-- Stored data follows --

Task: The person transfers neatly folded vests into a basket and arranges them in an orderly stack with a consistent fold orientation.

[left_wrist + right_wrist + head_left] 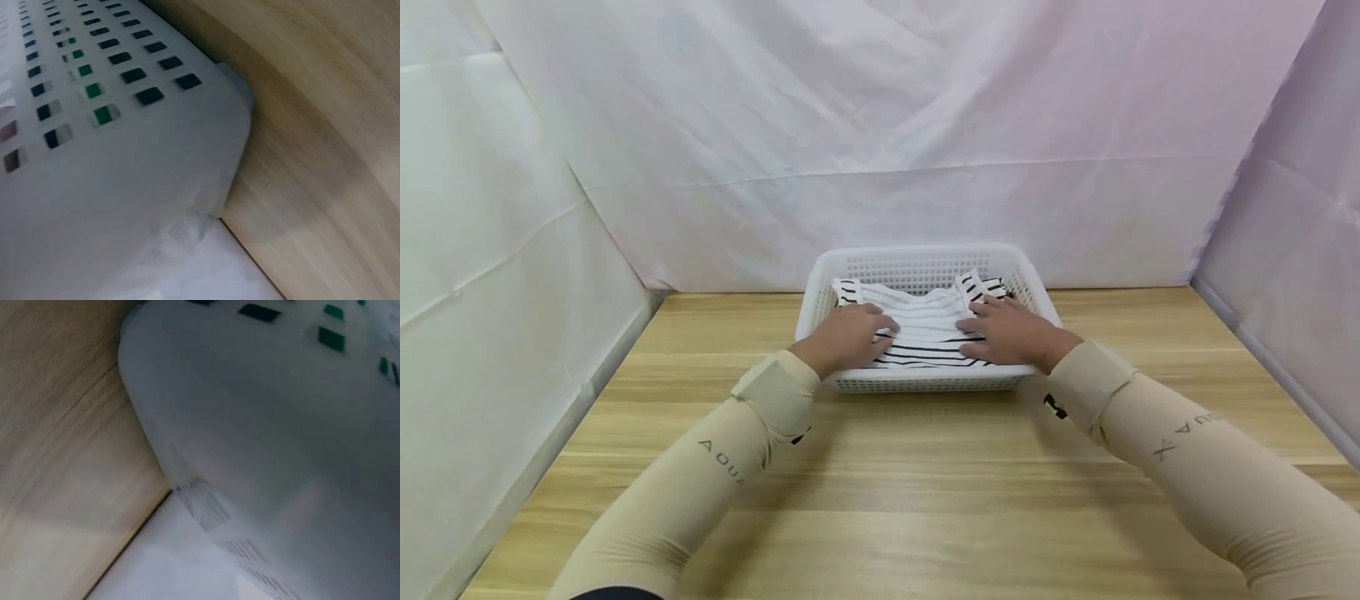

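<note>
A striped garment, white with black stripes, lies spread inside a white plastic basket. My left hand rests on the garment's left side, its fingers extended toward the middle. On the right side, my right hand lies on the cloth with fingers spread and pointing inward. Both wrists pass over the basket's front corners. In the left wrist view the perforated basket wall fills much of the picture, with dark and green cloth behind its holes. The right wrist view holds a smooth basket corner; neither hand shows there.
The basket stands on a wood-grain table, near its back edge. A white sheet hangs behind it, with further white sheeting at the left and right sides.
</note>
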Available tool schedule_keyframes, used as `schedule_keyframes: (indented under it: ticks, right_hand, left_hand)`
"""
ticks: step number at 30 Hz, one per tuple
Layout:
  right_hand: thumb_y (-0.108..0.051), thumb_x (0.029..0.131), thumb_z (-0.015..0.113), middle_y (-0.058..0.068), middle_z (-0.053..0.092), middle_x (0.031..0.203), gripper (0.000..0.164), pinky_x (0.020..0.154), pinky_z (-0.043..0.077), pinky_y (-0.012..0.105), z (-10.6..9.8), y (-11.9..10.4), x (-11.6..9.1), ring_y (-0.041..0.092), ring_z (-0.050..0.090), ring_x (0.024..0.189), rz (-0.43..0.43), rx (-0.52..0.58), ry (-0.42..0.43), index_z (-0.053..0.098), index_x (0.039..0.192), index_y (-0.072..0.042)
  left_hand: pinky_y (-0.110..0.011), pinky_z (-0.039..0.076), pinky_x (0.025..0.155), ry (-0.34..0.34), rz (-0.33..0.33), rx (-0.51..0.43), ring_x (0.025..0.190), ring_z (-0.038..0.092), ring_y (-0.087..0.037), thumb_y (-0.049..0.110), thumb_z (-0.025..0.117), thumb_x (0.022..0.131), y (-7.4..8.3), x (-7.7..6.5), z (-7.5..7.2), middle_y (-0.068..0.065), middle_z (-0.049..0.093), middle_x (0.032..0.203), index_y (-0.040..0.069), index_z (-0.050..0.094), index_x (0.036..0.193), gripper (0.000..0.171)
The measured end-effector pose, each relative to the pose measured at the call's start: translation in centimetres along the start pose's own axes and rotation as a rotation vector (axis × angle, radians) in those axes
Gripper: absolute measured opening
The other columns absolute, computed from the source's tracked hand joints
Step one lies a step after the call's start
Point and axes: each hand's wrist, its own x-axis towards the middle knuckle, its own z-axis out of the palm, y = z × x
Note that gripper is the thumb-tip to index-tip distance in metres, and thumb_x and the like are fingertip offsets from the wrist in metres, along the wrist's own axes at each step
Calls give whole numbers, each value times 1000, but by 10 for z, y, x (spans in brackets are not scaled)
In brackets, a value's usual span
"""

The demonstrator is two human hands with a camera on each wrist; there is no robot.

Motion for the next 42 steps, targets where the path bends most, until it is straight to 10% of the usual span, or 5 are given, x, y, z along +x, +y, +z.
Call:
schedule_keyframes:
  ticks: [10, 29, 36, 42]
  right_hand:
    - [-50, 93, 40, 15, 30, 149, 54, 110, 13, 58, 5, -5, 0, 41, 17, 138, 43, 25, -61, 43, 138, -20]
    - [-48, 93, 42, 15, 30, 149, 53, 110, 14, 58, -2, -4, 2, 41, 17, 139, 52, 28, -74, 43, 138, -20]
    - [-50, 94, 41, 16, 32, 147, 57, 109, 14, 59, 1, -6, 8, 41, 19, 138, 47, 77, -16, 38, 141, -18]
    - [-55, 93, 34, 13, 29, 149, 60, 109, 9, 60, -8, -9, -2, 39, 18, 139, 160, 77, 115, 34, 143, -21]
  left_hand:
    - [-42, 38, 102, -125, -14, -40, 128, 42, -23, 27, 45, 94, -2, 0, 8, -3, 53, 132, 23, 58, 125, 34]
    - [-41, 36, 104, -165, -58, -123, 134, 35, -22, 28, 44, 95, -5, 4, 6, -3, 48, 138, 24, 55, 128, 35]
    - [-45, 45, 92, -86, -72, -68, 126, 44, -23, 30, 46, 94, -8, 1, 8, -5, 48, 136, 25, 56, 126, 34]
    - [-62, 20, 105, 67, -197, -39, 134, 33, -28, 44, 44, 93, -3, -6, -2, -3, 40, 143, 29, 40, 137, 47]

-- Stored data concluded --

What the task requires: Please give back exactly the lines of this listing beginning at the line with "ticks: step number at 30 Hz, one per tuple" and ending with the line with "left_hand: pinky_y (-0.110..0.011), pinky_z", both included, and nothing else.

Exercise solution:
ticks: step number at 30 Hz, one per tuple
Layout:
  right_hand: thumb_y (-0.108..0.051), thumb_x (0.029..0.131), thumb_z (-0.015..0.113), middle_y (-0.058..0.068), middle_z (-0.053..0.092), middle_x (0.031..0.203), gripper (0.000..0.164), pinky_x (0.020..0.154), pinky_z (-0.043..0.077), pinky_y (-0.012..0.105), z (-10.6..9.8), y (-11.9..10.4), x (-11.6..9.1), ring_y (-0.041..0.092), ring_z (-0.050..0.090), ring_x (0.024..0.189), rz (-0.43..0.43), rx (-0.52..0.58), ry (-0.42..0.43), index_z (-0.053..0.098), index_x (0.039..0.192), index_y (-0.072..0.042)
  left_hand: pinky_y (-0.110..0.011), pinky_z (-0.039..0.076), pinky_x (0.025..0.155), ry (-0.34..0.34), rz (-0.33..0.33), rx (-0.51..0.43), ring_x (0.025..0.190), ring_z (-0.038..0.092), ring_y (-0.087..0.037), thumb_y (-0.049..0.110), thumb_z (-0.025..0.117), thumb_x (0.022..0.131), y (-7.4..8.3), x (-7.7..6.5), z (-7.5..7.2), middle_y (-0.068..0.065), middle_z (-0.049..0.093), middle_x (0.032..0.203), index_y (-0.040..0.069), index_z (-0.050..0.094), index_x (0.036..0.193), gripper (0.000..0.171)

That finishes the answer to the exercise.